Die umgekehrte Überweisung von Italien nach Deutschland würde man asymmetrisch behandeln: es werden von der italienischen Bank nur Euroreserven für den Transfer akzeptiert, die diese (bzw. die Banca d’Italia) zuvor bei der einer deutschen Geschäftsbank (bzw. der Bundesbank) mittels Tausch gegen Wertpapiere erworben hat. Auf diese Weise wird sich – anders als im bisherigen TARGET-System – der T2-Saldo zumindest nicht erhöhen. Man könnte diesen Vorgang auch daran koppeln, dass die Banca d’Italia einen Aufschlag von sagen wir 5% zahlt, also für einen 100 Mio-Transfer Wertpapiere für 105 Mio überträgt, die den bestehenden T2-Saldo um 5 Mio verringert. Auf diese Weise würde sich bei jedweder grenzüberschreitenden Zahlung der T2-Saldo ein Stückchen verringern. Ist dieser irgendwann Null, so kann man auf das symmetrische System übergehen, wie es auch sonst üblich ist, und Italien tritt aus dem TARGET-System aus. Selbst wenn sich der letztgenannte Aufschlag bei Überweisungen von Italien nach Deutschland politisch nicht durchsetzen ließe, so würden zumindest die Zahlungsvorgänge in die andere Richtung den T2-Saldo abschmelzen.

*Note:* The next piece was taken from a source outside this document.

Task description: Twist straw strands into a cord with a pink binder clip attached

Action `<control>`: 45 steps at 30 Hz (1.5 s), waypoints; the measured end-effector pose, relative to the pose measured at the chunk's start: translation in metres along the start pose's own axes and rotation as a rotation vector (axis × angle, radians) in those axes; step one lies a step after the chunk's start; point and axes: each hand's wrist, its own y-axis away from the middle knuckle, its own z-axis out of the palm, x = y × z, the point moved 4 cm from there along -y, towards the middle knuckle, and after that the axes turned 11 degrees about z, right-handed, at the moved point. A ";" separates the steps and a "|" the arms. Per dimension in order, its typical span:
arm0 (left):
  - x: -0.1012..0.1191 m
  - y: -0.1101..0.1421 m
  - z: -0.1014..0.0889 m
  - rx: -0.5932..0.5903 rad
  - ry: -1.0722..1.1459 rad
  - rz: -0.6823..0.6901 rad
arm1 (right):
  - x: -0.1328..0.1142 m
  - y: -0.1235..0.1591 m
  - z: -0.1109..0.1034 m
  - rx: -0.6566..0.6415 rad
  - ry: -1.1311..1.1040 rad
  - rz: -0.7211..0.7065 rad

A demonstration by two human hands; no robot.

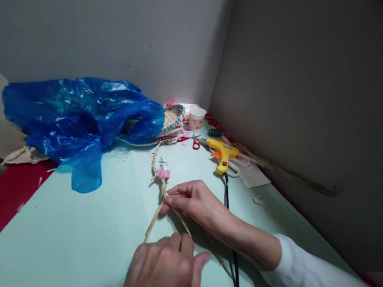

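A braid of pale straw strands (155, 165) runs across the light green table (67, 246), held by a pink binder clip (162, 173). My right hand (195, 204) pinches the strands just below the clip, where the braid splits into loose ends. My left hand (163, 273), nearer the camera, is closed on one loose strand (183, 224) between its fingers. Another loose strand (153, 225) lies to the left, not held.
A crumpled blue plastic bag (77, 121) sits at the back left. A woven basket (172, 116), a paper cup (196, 117), red-handled scissors (195, 143) and a yellow glue gun (222, 153) with black cord (233, 251) lie back right. Grey walls close the corner.
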 end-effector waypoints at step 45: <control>-0.072 -0.028 -0.001 0.143 0.995 -0.297 | -0.010 0.055 0.041 0.569 1.376 -0.853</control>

Das von einigen Ökonomen beschworene „Erpressungspotenzial“, weil Italien mit der Drohung der „Nichtrückzahlung der T2-Schulden“ beinahe jede Forderung durchsetzen könne, kann man auch genau umkehren: Solange noch ein T2-Saldo besteht, muss sich die Banca d’Italia auf die skizzierte technische Regelung einlassen, wenn Italien nicht vom Euroraum abgeschnitten werden will. Das dürfte wohl im beiderseitigen Interesse liegen.  Der Saldo wird dann so zurückgeführt, wie er entstanden ist: allein durch grenzüberschreitende Zahlungsvorgänge. So ganz ohne Katastrophe. Man kann nur hoffen, dass im Fall eines Austritts pragmatische Zentralbanker auf beiden Seiten die Sache in die Hand nehmen und nicht so manche deutsche Leitartikler.